• _ASSIGNMENT_
Below is a listing. Set down exactly the lines from the one containing "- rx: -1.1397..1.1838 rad" through the one containing "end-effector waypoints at", both ends included, and leave out the rest.

▼

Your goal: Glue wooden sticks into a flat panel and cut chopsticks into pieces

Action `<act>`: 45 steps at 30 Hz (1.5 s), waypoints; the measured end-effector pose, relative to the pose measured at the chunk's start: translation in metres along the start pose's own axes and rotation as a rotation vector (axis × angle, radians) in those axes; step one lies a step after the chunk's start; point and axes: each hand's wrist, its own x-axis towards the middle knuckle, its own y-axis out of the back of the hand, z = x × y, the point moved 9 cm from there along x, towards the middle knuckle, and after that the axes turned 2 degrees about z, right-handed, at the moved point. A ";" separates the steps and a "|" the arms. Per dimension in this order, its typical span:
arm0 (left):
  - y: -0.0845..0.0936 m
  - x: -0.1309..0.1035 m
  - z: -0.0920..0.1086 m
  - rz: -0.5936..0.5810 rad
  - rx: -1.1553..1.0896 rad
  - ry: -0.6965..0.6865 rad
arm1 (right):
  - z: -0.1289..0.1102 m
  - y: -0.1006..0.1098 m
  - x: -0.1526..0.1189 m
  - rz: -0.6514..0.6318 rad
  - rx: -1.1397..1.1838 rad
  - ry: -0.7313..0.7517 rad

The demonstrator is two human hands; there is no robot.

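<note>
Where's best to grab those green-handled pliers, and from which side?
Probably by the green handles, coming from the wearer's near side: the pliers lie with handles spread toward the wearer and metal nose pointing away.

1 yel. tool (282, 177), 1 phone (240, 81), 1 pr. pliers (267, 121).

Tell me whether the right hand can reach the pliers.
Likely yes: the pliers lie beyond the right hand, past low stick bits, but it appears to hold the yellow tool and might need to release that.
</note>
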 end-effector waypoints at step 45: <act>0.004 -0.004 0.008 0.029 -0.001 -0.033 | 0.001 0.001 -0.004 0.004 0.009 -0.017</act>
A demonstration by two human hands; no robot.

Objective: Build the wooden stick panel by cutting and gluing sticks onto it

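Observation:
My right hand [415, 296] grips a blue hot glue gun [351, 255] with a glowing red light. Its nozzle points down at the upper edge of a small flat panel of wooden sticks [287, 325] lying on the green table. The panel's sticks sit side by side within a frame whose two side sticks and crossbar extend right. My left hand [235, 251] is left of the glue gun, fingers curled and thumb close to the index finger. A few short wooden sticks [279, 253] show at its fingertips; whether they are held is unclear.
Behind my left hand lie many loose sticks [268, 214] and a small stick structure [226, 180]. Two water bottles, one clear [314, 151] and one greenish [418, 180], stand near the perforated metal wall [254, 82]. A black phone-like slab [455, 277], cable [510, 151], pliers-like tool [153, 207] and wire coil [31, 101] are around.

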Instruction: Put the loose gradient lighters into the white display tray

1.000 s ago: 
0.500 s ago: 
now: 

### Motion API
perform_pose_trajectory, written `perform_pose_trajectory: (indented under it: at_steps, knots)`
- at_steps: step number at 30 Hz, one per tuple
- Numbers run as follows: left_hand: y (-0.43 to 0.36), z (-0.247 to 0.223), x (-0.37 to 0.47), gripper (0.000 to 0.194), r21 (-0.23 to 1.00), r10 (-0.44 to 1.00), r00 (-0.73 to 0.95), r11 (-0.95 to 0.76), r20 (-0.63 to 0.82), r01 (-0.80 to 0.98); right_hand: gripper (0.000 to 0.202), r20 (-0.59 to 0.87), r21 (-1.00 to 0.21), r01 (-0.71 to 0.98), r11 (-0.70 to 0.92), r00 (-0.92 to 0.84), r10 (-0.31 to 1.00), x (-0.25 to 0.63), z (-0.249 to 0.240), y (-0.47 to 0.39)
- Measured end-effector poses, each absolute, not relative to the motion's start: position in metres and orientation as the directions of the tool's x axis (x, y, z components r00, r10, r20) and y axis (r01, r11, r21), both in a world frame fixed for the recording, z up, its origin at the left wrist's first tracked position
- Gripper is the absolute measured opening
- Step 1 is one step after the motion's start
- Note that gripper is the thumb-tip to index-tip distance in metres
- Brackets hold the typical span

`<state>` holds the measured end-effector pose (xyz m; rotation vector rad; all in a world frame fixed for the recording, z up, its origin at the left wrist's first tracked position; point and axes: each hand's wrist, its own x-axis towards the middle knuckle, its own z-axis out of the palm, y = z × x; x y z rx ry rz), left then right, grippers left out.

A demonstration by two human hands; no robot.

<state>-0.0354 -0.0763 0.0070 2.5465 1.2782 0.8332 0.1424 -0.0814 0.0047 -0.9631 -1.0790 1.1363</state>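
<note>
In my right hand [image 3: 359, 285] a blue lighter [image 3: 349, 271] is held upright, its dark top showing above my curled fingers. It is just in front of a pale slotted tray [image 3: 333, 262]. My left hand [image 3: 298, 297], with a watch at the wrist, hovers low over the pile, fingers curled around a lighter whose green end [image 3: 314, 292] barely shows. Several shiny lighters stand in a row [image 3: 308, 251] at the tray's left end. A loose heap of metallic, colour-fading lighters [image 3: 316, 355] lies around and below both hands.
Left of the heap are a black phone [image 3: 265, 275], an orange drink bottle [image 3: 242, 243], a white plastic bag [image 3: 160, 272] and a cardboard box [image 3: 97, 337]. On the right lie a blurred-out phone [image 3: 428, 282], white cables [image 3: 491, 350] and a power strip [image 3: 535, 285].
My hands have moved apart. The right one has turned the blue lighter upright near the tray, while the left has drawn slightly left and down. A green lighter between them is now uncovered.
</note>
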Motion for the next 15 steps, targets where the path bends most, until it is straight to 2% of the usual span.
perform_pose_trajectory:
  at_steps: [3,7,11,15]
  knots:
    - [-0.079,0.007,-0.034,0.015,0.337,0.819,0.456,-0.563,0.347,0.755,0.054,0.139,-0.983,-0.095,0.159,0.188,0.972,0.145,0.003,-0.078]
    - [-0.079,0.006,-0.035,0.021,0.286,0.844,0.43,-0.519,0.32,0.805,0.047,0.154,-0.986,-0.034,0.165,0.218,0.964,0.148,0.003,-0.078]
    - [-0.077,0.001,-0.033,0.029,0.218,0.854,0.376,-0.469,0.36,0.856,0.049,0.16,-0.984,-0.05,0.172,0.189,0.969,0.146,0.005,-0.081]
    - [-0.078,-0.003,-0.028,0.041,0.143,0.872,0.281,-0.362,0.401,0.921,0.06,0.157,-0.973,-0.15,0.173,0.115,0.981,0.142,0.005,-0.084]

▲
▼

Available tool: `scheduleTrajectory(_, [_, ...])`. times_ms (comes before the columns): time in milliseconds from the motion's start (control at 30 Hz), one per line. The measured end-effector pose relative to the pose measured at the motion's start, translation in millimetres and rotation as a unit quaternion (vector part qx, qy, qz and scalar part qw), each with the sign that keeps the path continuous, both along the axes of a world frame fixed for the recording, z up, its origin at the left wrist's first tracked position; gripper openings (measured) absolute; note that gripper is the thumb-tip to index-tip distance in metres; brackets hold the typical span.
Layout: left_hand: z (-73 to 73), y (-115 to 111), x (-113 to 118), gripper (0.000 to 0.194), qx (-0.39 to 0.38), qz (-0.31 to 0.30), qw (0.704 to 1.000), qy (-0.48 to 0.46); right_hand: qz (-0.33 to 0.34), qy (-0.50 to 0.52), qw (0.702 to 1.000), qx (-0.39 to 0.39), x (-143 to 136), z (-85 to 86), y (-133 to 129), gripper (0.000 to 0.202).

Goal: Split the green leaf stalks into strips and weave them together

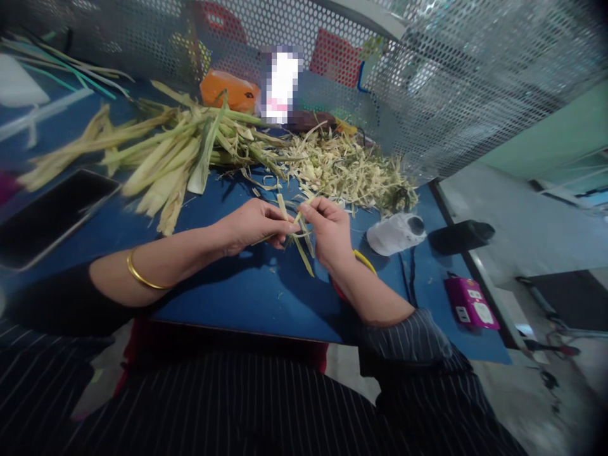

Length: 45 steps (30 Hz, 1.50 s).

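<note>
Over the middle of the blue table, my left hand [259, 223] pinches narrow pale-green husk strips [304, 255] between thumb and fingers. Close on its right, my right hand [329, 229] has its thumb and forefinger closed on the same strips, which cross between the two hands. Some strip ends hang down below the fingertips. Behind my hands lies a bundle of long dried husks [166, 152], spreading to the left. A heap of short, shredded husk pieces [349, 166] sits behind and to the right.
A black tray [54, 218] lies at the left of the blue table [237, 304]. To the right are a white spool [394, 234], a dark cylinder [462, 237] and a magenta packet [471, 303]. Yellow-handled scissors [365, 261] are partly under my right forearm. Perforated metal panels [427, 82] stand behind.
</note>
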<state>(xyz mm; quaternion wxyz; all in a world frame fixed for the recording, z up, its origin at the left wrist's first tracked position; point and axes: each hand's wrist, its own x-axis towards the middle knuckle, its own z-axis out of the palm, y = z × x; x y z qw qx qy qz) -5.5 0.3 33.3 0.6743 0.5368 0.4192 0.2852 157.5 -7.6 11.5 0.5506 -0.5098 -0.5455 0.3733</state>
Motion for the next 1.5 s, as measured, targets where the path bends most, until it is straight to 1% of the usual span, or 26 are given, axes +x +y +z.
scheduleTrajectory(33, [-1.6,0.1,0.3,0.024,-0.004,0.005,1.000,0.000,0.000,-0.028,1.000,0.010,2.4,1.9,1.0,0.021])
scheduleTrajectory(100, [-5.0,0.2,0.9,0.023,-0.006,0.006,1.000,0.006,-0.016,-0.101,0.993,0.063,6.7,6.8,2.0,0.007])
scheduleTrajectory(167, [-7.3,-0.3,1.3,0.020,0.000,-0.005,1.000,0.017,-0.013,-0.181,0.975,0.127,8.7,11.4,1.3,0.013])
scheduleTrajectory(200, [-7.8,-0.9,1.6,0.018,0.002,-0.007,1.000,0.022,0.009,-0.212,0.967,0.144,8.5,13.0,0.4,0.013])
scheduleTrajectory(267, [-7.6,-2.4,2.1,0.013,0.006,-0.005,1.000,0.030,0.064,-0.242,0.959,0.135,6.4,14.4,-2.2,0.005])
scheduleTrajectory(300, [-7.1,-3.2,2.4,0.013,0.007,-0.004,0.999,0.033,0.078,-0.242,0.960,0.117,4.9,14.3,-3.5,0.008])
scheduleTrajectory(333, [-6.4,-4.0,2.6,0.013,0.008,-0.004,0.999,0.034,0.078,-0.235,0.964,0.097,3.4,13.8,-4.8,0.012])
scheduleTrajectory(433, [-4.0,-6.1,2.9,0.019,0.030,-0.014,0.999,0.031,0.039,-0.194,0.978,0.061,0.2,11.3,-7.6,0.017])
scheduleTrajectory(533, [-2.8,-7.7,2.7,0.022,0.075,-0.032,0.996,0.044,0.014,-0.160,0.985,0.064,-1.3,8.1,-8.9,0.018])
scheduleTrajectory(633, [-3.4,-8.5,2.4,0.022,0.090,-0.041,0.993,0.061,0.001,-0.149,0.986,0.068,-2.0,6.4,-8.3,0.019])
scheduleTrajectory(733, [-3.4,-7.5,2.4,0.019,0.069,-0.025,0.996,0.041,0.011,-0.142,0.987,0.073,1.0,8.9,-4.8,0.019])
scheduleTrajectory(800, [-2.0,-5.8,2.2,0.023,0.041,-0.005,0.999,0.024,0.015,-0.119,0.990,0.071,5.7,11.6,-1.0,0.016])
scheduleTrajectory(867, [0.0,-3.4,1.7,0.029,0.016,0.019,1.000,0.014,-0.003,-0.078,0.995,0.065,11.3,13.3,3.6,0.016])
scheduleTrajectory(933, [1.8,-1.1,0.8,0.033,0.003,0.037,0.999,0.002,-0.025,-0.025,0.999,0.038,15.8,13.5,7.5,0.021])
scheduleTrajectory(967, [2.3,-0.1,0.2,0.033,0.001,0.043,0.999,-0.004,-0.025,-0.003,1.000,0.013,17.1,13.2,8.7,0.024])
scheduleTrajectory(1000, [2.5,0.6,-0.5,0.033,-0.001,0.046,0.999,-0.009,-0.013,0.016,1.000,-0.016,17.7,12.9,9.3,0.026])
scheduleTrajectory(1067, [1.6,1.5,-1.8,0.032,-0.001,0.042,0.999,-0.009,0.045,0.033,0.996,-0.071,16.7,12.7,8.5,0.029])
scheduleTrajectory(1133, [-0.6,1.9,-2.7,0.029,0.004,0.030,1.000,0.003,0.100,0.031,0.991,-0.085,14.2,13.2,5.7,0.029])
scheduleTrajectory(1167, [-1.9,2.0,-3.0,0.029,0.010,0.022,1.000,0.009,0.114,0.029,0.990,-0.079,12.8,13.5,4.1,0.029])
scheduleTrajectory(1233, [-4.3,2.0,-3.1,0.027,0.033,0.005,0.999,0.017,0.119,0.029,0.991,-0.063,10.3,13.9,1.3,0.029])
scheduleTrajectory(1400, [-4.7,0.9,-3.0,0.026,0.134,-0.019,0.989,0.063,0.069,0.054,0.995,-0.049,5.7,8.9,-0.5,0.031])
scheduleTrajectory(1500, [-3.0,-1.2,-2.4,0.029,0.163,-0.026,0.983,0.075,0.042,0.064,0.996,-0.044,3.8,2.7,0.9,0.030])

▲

• _RESPONSE_
  - rx: -1.1397..1.1838 rad
  - ry: -0.7313..0.7517 rad

The demonstrator is two human hands; there is no robot.

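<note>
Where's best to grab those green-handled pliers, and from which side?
Probably by the green handles, coming from the wearer's near side: the pliers lie with handles spread toward the wearer and metal nose pointing away.

1 yel. tool (282, 177), 1 phone (240, 81), 1 pr. pliers (267, 121).

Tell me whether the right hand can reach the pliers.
Likely yes: the pliers lie beyond the right hand, past low stick bits, but it appears to hold the yellow tool and might need to release that.
</note>
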 end-effector waypoints at step 45: <act>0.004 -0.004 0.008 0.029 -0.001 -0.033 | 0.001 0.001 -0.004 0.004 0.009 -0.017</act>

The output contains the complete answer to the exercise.